#### Provided information ####
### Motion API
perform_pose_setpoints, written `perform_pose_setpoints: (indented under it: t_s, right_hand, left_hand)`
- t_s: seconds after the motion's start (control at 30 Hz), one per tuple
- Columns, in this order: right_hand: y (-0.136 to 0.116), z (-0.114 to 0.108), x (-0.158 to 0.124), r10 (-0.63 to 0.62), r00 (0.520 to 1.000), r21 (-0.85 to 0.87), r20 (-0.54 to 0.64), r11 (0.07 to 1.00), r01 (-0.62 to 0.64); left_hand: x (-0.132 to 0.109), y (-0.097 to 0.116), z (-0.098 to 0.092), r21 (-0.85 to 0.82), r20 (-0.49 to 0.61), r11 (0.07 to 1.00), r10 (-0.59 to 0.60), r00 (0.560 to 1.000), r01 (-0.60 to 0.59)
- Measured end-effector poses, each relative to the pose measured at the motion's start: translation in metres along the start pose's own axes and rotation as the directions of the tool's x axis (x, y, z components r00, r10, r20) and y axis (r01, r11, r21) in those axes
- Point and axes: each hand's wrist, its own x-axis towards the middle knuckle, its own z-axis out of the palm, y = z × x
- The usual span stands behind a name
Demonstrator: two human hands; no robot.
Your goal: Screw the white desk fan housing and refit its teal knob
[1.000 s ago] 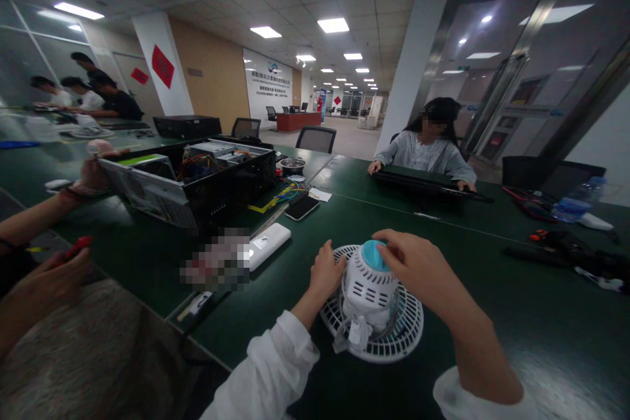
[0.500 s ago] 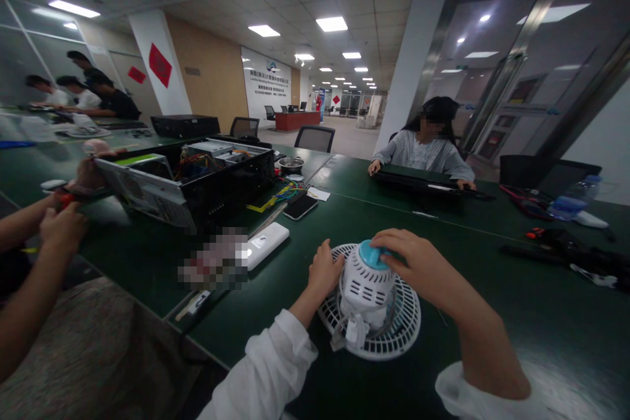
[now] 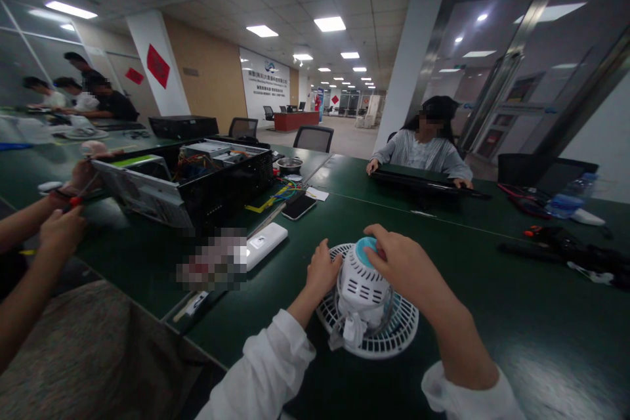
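A small white fan (image 3: 367, 305) lies face down on the dark green table (image 3: 492, 315), its motor housing pointing up with a blue knob (image 3: 365, 249) on top. My right hand (image 3: 401, 266) is curled over that knob, fingers pinched round it. My left hand (image 3: 321, 270) rests closed against the left side of the grille and housing, steadying the fan. Both my sleeves are white.
A white remote-like box (image 3: 263, 244) and a phone (image 3: 300, 207) lie to the left. An open black computer case (image 3: 216, 177) stands further left, where another person's hands (image 3: 63, 226) hold a red-handled tool. A person sits opposite at a black laptop (image 3: 426, 184). Tools and cables lie at right (image 3: 566, 246).
My right hand has shifted slightly left on the blue knob, fingers turning round it. The neighbour's hands have risen toward the computer case with the red tool.
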Motion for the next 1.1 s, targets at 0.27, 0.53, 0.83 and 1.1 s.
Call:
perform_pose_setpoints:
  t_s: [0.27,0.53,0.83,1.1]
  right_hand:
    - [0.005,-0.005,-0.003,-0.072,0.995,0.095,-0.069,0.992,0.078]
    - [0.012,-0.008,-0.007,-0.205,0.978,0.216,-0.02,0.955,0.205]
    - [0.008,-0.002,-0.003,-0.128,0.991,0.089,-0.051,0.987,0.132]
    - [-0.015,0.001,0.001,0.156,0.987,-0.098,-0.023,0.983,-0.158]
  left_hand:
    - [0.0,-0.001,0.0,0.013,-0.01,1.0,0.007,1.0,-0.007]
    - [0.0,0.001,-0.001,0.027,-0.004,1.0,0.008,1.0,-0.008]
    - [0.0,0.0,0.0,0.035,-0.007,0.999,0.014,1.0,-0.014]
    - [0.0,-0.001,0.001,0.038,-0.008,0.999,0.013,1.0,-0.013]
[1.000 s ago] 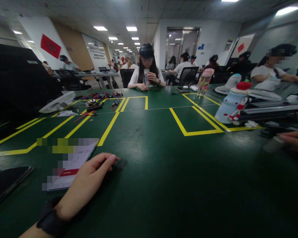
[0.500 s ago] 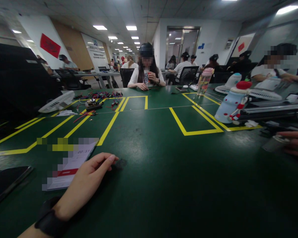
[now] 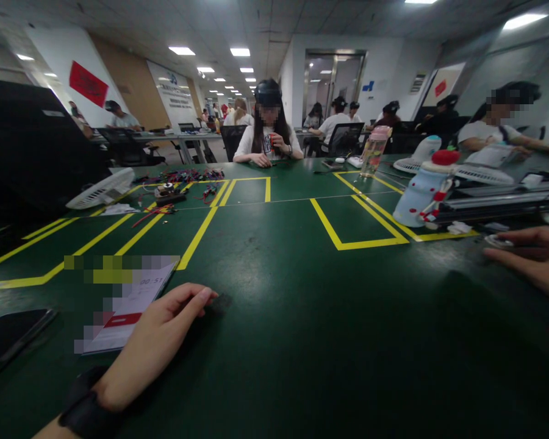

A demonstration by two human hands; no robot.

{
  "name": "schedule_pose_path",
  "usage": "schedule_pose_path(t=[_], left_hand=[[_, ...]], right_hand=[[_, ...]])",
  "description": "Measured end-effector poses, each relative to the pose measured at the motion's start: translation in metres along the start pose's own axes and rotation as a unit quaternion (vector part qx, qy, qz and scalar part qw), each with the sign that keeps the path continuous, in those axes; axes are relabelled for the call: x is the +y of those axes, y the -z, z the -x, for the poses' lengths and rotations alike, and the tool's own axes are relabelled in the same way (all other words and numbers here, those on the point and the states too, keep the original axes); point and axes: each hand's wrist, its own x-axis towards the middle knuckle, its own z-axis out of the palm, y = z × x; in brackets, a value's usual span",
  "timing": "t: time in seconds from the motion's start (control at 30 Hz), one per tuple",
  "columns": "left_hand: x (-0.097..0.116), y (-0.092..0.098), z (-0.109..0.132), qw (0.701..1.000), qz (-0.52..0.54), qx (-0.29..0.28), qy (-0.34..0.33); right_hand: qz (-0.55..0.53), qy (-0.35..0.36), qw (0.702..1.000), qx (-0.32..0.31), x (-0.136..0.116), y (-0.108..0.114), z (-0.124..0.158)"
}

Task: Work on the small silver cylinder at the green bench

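My left hand [image 3: 165,326] rests on the green table [image 3: 293,341], palm side inward, thumb and fingers pressed together at the tips. Whether anything is between those fingertips cannot be made out. Under and beside that wrist lies a phone [image 3: 139,323] with a light screen showing a timer. At the right edge, my right hand [image 3: 537,256] has its thumb and fingers around a small silver-grey round metal part [image 3: 499,242], held close to the table. The frame edge cuts off the rest of that hand.
A dark phone [image 3: 13,338] lies at the left. Wires [image 3: 187,175] and a white fan [image 3: 101,190] sit farther back. On the right stand a blue bottle [image 3: 416,195], a pink-lidded bottle [image 3: 375,151] and dark metal rails [image 3: 498,207]. A person [image 3: 268,137] sits opposite.
My right hand has come farther into view from the right and turned; the grey cylinder seen earlier there now shows only as a round part. My left hand stays in place.
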Motion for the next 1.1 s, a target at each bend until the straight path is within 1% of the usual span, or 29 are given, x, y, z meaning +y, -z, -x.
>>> schedule_pose_path(t=[0.07, 0.1, 0.13, 0.17, 0.23, 0.27, 0.3, 0.33, 0.4, 0.47, 0.53, 0.57, 0.63, 0.7, 0.77, 0.83, 0.87, 0.93, 1.03, 1.1], left_hand=[[0.000, -0.001, -0.001, 1.000, -0.001, 0.000, 0.003], [0.000, -0.001, -0.001, 1.000, 0.000, 0.000, 0.004], [0.000, -0.002, -0.001, 1.000, 0.001, 0.000, 0.003], [0.000, -0.002, -0.001, 1.000, 0.002, 0.000, 0.002], [0.000, -0.002, -0.001, 1.000, 0.005, 0.002, 0.001], [-0.001, -0.002, -0.001, 1.000, 0.005, 0.003, 0.000], [-0.002, -0.002, -0.001, 1.000, 0.004, 0.006, -0.002], [-0.003, -0.001, -0.001, 1.000, 0.001, 0.007, -0.003], [-0.003, -0.001, -0.001, 1.000, -0.007, 0.005, -0.008], [0.002, -0.003, -0.002, 1.000, -0.013, 0.001, -0.020], [0.016, -0.010, -0.002, 0.998, -0.016, -0.003, -0.055], [0.027, -0.015, -0.002, 0.996, -0.018, -0.004, -0.084], [0.054, -0.028, -0.004, 0.987, -0.020, -0.025, -0.158], [0.083, -0.042, -0.006, 0.977, 0.001, -0.043, -0.210], [0.106, -0.053, -0.010, 0.968, 0.017, -0.063, -0.241], [0.118, -0.058, -0.014, 0.966, 0.029, -0.061, -0.250], [0.120, -0.057, -0.015, 0.967, 0.035, -0.054, -0.247], [0.115, -0.054, -0.018, 0.972, 0.045, -0.036, -0.229], [0.097, -0.050, -0.017, 0.980, 0.026, -0.023, -0.195], [0.085, -0.052, -0.015, 0.983, -0.017, -0.031, -0.179]], right_hand=[[-0.076, 0.020, 0.997, -0.023, -0.043, -0.002, 0.022], [-0.135, 0.050, 0.989, -0.043, -0.066, -0.006, 0.037], [-0.198, 0.094, 0.973, -0.072, -0.089, -0.012, 0.052], [-0.258, 0.143, 0.949, -0.116, -0.111, -0.019, 0.069], [-0.342, 0.237, 0.883, -0.215, -0.152, -0.035, 0.102], [-0.363, 0.276, 0.853, -0.254, -0.169, -0.043, 0.115], [-0.372, 0.310, 0.828, -0.281, -0.185, -0.050, 0.127], [-0.374, 0.338, 0.812, -0.294, -0.197, -0.056, 0.135], [-0.373, 0.373, 0.798, -0.293, -0.213, -0.065, 0.144], [-0.364, 0.383, 0.797, -0.291, -0.220, -0.070, 0.145], [-0.367, 0.366, 0.799, -0.304, -0.219, -0.073, 0.143], [-0.374, 0.351, 0.799, -0.313, -0.218, -0.074, 0.142], [-0.394, 0.324, 0.796, -0.324, -0.217, -0.076, 0.141], [-0.414, 0.312, 0.788, -0.332, -0.216, -0.078, 0.141], [-0.420, 0.313, 0.781, -0.341, -0.217, -0.079, 0.141], [-0.418, 0.321, 0.775, -0.349, -0.218, -0.078, 0.141], [-0.415, 0.327, 0.775, -0.348, -0.218, -0.078, 0.141], [-0.405, 0.339, 0.781, -0.334, -0.218, -0.076, 0.141], [-0.390, 0.343, 0.799, -0.304, -0.218, -0.075, 0.141], [-0.391, 0.337, 0.801, -0.303, -0.218, -0.075, 0.141]])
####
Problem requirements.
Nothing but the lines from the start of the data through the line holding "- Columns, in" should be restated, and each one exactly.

Exercise result.
### Motion API
perform_pose_setpoints, written `perform_pose_setpoints: (indented under it: t_s, right_hand, left_hand)`
- t_s: seconds after the motion's start (control at 30 Hz), one per tuple
- Columns, in this order: right_hand: y (-0.136 to 0.116), z (-0.114 to 0.108), x (-0.158 to 0.124), r10 (-0.63 to 0.62), r00 (0.520 to 1.000), r21 (-0.85 to 0.87), r20 (-0.54 to 0.64), r11 (0.07 to 1.00), r01 (-0.62 to 0.64); left_hand: x (-0.132 to 0.109), y (-0.097 to 0.116), z (-0.098 to 0.092), r21 (-0.85 to 0.82), r20 (-0.49 to 0.61), r11 (0.07 to 1.00), r10 (-0.59 to 0.60), r00 (0.560 to 1.000), r01 (-0.60 to 0.59)

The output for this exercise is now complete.